[Collected data entries]
- - -
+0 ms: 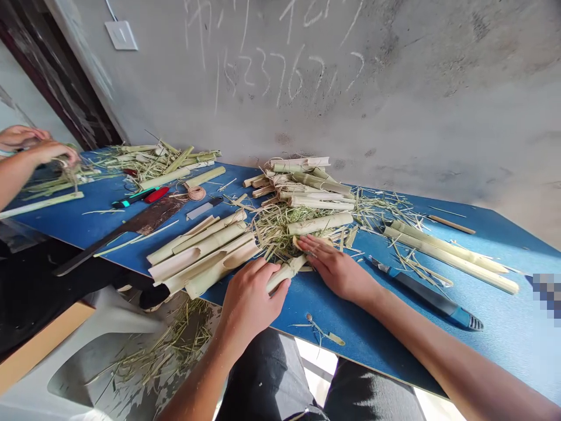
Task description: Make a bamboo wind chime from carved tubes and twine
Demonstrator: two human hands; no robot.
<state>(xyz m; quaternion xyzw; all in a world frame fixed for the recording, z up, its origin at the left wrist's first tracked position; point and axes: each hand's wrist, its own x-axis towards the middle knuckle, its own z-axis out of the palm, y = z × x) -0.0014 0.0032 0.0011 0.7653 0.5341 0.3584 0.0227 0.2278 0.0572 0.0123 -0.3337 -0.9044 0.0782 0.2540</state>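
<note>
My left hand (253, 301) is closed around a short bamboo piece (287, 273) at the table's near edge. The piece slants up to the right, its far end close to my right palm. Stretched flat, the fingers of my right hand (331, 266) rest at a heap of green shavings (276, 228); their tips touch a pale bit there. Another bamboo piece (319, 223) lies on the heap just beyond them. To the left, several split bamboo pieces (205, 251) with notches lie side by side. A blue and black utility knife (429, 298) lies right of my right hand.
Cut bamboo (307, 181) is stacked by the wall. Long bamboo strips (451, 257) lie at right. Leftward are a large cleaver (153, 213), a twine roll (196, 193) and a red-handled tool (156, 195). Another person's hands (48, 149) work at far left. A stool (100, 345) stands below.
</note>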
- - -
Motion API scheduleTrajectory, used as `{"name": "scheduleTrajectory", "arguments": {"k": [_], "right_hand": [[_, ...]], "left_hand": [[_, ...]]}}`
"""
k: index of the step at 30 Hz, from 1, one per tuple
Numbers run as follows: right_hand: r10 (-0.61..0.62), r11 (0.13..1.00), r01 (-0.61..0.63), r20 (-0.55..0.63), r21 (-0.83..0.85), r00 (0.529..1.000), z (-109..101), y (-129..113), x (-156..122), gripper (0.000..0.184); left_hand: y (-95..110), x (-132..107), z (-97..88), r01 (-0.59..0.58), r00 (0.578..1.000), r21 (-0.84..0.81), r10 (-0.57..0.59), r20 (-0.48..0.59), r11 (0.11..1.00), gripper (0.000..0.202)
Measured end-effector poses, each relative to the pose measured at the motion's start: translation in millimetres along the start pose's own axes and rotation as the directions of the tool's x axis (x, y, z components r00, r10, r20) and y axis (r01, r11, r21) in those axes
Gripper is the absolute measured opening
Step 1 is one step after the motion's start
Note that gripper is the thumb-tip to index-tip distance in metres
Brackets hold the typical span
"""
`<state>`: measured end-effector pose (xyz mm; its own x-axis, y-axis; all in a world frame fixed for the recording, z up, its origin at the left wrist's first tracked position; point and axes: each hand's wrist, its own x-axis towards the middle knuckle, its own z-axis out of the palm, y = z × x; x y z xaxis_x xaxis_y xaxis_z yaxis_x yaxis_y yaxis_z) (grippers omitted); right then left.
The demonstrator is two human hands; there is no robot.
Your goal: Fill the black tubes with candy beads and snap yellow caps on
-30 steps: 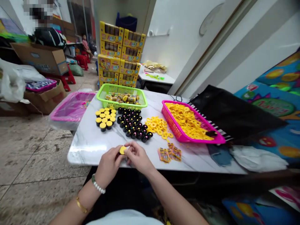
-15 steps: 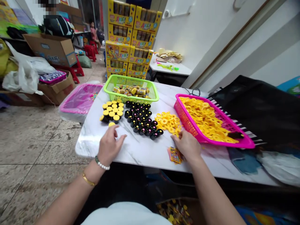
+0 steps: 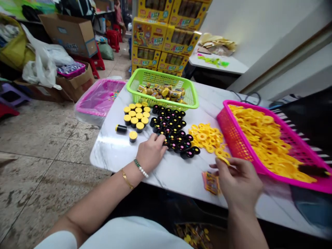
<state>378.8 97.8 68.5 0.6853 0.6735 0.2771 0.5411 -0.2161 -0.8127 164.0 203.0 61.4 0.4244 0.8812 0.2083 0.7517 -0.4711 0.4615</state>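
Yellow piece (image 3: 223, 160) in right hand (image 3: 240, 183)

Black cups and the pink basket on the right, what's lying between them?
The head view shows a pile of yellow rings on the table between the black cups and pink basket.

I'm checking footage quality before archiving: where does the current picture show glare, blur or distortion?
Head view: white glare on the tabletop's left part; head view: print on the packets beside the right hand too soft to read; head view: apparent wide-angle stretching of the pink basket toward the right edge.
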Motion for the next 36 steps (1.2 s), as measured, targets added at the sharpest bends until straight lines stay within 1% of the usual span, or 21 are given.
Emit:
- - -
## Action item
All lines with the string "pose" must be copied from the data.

## Result of the exercise
Measured end-effector poses, each relative to the pose measured at the motion's start: translation in millimetres along the start pose's own axes and rotation as the directions of the tool's x axis (x, y, z components r00, r10, r20) and y axis (r01, r11, r21) in those axes
`<state>`: measured end-effector pose (xyz mm; its own x-axis, y-axis; all in a world frame fixed for the recording, z up, its origin at the left wrist's first tracked position; point and axes: each hand's wrist, its own x-axis towards the middle knuckle, its own z-axis out of the palm, y = z × x; x y z xaxis_x xaxis_y xaxis_z yaxis_x yaxis_y yaxis_z) (grippers omitted); right then left.

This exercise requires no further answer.